Avec une partie de son ADN résidant dans son crâne et du protoplasme, le Chef a réussi à la reconstituer mais elle n’est pas vraiment la Rita originale, juste un tas de protoplasme, un tronc humain qui prend sa forme et possède ses souvenirs. La nouvelle est un peu dure à avaler pour Larry et Cliff mais ils essaient de gérer cette situation inattendue.
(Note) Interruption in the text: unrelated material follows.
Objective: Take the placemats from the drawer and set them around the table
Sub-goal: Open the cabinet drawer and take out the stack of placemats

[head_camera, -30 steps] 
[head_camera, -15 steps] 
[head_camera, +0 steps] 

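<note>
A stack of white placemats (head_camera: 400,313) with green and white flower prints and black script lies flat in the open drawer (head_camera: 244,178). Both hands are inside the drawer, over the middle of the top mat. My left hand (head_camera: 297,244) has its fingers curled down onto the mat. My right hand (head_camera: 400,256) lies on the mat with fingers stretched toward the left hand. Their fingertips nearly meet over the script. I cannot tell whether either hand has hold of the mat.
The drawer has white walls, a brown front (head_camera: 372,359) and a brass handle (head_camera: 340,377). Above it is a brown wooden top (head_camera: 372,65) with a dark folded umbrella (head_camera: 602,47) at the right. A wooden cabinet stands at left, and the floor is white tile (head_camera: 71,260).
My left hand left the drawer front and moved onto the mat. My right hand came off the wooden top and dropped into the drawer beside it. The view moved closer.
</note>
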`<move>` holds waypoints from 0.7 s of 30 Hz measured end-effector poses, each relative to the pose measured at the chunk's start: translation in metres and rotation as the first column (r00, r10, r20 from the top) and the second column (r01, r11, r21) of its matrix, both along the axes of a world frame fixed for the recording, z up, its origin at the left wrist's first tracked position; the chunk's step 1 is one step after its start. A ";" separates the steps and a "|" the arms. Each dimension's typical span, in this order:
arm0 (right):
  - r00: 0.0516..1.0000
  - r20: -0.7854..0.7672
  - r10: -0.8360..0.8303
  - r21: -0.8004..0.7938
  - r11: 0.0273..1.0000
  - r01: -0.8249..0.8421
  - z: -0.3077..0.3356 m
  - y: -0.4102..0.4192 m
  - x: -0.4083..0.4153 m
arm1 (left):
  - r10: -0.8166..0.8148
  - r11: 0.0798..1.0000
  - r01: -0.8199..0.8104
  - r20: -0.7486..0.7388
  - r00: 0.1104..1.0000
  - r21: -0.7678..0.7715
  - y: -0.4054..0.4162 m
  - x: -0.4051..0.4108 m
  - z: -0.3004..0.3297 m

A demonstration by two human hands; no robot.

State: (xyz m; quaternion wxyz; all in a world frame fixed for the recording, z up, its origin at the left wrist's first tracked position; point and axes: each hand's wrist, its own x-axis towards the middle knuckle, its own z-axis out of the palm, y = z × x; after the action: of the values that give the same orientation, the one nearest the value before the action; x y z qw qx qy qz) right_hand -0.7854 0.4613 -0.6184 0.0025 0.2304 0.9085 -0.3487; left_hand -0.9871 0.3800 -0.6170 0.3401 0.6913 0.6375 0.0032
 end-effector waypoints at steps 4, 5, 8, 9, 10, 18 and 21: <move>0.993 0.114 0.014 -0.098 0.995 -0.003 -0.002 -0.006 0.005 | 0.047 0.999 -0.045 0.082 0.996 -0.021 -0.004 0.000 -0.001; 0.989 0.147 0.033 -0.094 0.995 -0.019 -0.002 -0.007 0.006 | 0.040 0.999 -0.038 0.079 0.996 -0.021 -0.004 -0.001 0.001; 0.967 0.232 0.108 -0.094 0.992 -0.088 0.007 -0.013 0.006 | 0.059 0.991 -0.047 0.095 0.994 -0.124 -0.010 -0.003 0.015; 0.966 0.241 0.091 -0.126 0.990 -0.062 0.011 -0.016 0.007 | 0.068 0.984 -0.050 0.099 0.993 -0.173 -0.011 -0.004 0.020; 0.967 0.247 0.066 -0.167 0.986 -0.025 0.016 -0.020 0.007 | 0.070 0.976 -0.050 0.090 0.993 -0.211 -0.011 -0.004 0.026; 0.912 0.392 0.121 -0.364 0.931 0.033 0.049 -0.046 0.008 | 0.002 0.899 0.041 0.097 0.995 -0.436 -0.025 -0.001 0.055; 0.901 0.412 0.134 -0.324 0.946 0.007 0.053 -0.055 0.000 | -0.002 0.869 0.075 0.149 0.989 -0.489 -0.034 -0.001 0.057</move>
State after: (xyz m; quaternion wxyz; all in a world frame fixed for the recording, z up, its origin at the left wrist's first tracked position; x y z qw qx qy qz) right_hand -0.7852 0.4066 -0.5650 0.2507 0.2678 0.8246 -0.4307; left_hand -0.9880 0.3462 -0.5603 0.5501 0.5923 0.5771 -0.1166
A peu près Rita se décide enfin à rencontrer son ex-époux, le télépathe Steve Dayton/Mento qui espionnait ses pensées les plus proches et l’a utilisée contre son gré sous les ordres du Chef dans le premier arc de cette série.
La conversation est tendue et Rita réagit de façon bizarre au fait que Mento lui ait apporté un verre sans qu’elle le demande et le soupconne une fois de plus de l’espionner par télépathie en anticipant ses moindres désirs.
Après Larry Trainor dans le #06, on en apprend un peu plus sur Rita dans cet épisode. Giffen nous montre pourquoi elle collectionne tous ces posters et affiches d’elle-même, ce qui lui permet de conserver sa forme d’origine. Il tisse aussi des liens de plus en plus fins entre Rita, Cliff et Larry, revisitant des pages complètes de leur passé commun. Matthew Clark et Ron Randall sont toujours aux dessins et ils savent retranscrire l’atmosphère différente de chaque époque, du côté bizarre des années 1960 à celui beaucoup plus sombre des années 1980. Rita n’est pas aussi narcissique qu’elle le paraît et est nettement plus tourmentée qu’on pourrait le croire car elle se considère comme un « Freak » (un « monstre de foire » comme dans le film de Tod Browning) et a trouvé sa place et une famille au sein de la Doom Patrol.